12 b. Praktis Penelitian ini diharapkan dapat memberikan gambaran dan bahan masukan serta pertimbangan bagi para praktisi penegak hukum, pemerintah Indonesia dan masyarakat agar melakukan pencegahan dan penghapusan segala bentuk kekerasan dalam rumah tangga dengan sepenuh hati. 1.6. Sistematika Penulisan Bab 1 PENDAHULUAN Merupakan pendahuluan yang menguraikan secara garis besar perlindungan dan pelayanan korban dalam hal ini peneliti lebih memfokuskan pada perempuan korban kekerasan dalam rumah tangga sebagai latar belakang permasalahan, selain itu juga menetapkan perumusan masalah dan pertanyaan penelitian, tujuan penelitian, signifikasi penelitian, dan sistematika penulisan. Bab 2 KERANGKA PEMIKIRAN Pada bab ini akan menguraikan tentang tinjauan pustaka yang berisikan hasil penelitian terdahulu, definisi konsep yang berisikan konsep-konsep yang digunakan dalam tesis ini, serta kerangka teori. Bab 3 METODE PENELLITIAN Bab ini berisi penjelasan metodologi penelitian, pendekatan penelitian, pelaksanaan penelitian, tehnik pengumpulan data, subyek penelitian, kelemahan dan kendala penelitian. Bab 4 GAMBARAN UMUM MENGENAI PUSAT KRISIS TERPADU RUMAH SAKIT CIPTO MANGUNKUSUMO (PKT RSCM)

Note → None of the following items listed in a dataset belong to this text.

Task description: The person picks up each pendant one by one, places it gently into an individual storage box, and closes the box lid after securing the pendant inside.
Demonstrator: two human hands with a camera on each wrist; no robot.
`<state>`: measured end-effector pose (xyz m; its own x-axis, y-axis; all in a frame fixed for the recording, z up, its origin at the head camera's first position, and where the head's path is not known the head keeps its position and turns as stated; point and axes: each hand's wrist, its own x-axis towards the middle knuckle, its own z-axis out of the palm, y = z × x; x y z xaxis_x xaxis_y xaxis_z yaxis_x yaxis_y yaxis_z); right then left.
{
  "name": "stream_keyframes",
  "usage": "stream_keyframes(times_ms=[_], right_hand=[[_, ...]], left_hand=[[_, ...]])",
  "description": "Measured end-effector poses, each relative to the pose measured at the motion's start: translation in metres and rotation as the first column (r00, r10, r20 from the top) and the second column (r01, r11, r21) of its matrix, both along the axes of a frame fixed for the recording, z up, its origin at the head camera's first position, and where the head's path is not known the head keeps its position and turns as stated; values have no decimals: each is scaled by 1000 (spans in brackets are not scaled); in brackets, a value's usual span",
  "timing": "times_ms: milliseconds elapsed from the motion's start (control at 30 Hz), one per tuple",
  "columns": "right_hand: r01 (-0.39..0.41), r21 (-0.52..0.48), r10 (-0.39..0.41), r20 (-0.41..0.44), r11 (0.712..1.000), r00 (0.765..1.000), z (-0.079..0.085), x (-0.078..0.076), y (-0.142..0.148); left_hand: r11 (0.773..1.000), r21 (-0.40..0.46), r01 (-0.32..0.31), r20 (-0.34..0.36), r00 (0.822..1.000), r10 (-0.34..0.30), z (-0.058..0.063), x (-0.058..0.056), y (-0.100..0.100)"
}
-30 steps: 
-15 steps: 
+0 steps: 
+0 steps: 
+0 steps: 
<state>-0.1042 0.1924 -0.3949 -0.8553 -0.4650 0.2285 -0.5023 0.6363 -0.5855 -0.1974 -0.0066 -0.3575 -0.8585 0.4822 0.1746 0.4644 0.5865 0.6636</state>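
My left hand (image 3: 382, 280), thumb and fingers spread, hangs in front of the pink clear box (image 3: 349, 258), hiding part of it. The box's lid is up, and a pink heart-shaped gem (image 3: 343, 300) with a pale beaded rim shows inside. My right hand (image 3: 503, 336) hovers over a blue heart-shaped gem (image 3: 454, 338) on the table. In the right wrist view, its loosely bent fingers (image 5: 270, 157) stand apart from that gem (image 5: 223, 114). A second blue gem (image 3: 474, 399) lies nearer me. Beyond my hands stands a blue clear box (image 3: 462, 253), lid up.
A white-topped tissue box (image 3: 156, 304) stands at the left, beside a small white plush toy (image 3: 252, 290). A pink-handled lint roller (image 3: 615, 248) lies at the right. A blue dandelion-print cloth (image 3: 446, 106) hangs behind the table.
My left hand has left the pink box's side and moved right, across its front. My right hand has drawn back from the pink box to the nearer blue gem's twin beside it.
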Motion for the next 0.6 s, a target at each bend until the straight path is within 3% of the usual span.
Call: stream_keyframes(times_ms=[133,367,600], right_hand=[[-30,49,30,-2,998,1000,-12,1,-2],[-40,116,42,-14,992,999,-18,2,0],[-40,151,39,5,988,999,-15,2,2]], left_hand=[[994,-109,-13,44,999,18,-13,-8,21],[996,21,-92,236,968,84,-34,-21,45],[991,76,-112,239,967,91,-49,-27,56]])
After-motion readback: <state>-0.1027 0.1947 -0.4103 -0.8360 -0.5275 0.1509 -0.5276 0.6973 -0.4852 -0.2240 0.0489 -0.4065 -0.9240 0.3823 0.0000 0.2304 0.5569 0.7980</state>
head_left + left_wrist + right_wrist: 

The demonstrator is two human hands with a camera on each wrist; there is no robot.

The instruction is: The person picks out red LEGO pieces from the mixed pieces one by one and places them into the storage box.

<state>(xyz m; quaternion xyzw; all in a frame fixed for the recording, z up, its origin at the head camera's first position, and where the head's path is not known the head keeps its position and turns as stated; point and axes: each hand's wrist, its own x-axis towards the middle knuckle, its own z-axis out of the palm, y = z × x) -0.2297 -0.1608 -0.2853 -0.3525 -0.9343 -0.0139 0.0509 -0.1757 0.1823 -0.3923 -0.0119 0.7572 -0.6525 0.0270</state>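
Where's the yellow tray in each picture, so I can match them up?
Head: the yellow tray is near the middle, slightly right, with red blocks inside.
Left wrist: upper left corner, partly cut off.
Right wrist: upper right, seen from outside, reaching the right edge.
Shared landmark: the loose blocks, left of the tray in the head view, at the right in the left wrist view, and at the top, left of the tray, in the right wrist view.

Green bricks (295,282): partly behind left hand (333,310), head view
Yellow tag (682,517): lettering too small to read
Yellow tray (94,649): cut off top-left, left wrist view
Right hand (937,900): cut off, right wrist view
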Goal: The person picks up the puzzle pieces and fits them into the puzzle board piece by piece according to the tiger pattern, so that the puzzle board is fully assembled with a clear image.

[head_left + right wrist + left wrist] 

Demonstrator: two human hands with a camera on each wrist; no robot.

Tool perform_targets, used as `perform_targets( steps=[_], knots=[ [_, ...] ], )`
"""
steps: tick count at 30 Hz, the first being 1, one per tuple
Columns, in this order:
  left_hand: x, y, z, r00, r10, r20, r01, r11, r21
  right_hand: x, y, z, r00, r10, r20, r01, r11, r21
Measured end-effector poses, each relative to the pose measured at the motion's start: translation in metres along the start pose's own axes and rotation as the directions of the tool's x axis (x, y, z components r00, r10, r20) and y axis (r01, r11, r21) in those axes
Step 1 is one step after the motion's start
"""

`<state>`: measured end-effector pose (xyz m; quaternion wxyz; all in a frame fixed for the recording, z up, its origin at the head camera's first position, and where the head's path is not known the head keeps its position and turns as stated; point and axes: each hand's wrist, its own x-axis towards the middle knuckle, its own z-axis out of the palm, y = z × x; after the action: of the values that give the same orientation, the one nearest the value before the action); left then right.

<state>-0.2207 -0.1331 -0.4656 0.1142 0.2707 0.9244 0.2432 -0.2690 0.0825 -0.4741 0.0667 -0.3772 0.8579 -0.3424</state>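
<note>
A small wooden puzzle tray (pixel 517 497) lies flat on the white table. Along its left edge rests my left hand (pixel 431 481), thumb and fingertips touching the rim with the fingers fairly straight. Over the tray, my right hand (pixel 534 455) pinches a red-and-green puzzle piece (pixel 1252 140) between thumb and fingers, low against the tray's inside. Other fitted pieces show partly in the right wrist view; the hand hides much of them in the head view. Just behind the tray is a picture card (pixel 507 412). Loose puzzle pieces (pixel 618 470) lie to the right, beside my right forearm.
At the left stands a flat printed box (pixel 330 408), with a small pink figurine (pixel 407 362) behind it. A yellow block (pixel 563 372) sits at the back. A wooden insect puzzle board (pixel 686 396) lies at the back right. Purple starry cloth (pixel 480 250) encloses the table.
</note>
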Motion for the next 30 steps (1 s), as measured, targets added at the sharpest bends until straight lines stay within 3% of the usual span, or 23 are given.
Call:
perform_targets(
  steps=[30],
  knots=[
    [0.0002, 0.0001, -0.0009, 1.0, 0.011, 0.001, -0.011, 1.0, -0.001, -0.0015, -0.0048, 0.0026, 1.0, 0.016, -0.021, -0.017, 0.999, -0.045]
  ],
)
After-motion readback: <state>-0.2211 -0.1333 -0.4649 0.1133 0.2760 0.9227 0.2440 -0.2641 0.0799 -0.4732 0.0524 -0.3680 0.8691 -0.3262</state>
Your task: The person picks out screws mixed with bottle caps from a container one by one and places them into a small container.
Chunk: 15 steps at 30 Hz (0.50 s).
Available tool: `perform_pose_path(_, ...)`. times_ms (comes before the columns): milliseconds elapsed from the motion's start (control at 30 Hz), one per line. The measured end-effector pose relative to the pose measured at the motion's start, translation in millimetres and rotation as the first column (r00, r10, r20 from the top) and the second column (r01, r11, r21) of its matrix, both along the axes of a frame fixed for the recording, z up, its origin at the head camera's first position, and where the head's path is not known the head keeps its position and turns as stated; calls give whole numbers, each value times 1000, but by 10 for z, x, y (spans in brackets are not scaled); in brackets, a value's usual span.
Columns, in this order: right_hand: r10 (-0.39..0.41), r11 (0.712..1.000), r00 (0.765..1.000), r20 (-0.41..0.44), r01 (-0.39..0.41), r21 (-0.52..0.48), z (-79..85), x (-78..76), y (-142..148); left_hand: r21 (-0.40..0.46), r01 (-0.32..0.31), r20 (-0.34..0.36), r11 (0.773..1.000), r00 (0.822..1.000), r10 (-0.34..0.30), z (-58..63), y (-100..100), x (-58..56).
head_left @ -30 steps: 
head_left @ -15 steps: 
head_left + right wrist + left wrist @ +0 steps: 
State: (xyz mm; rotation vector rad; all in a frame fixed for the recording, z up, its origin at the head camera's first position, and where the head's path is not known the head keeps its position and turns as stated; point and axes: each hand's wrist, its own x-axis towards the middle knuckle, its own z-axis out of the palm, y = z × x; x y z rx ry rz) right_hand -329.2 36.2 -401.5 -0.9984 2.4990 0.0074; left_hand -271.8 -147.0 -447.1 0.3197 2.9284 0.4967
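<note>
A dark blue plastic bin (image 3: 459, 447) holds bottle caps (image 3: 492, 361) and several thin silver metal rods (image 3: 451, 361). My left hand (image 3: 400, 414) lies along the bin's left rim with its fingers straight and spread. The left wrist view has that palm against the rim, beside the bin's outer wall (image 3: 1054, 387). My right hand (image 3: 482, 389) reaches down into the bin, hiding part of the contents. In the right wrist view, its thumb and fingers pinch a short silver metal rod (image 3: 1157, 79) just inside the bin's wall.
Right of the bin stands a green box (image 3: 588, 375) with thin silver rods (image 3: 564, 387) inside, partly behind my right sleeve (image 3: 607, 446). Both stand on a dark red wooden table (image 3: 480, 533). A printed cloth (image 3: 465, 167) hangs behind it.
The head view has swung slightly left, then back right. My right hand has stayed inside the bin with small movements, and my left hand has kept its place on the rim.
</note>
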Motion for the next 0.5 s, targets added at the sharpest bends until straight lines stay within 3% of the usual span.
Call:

13 Bab ini akan menguraikan tentang sejarah PKT RSCM, profil dari PKT RSCM, uraian tugas PKT RSCM, unit kesekretariatan PKT RSCM. Bab 5 PERLINDUNGAN DAN PELAYANAN KORBAN PADA PKT RSCM TERHADAP PEREMPUAN KORBAN KEKERASAN DALAM RUMAH TANGGA Bab ini akan menguraikan tentang permasalahan yang terkait dengan data-data primer yaitu perlindungan dan pelayanan korban di PKT RSCM terhadap perempuan korban kekerasan dalam rumah tangga Bab 6 ANALISA PELAKSANAAN PERLINDUNGAN DAN PELAYANAN KORBAN PADA PKT RSCM TERHADAP PEREMPUAN KORBAN KDRT Bab ini akan menguraikan tentang analisa peneliti mengenai pelaksanaan perlindungan dan pelayanan korban pada PKT RSCM terhadap perempuan korban KDRT dihubungkan dengan teori yang digunakan peneliti Bab 7 PENUTUP Sebagai bab penutup yang berisi beberapa kesimpulan yang dapat dirumuskan dari analisa pembahasan serta saran yang diberikan oleh penulis.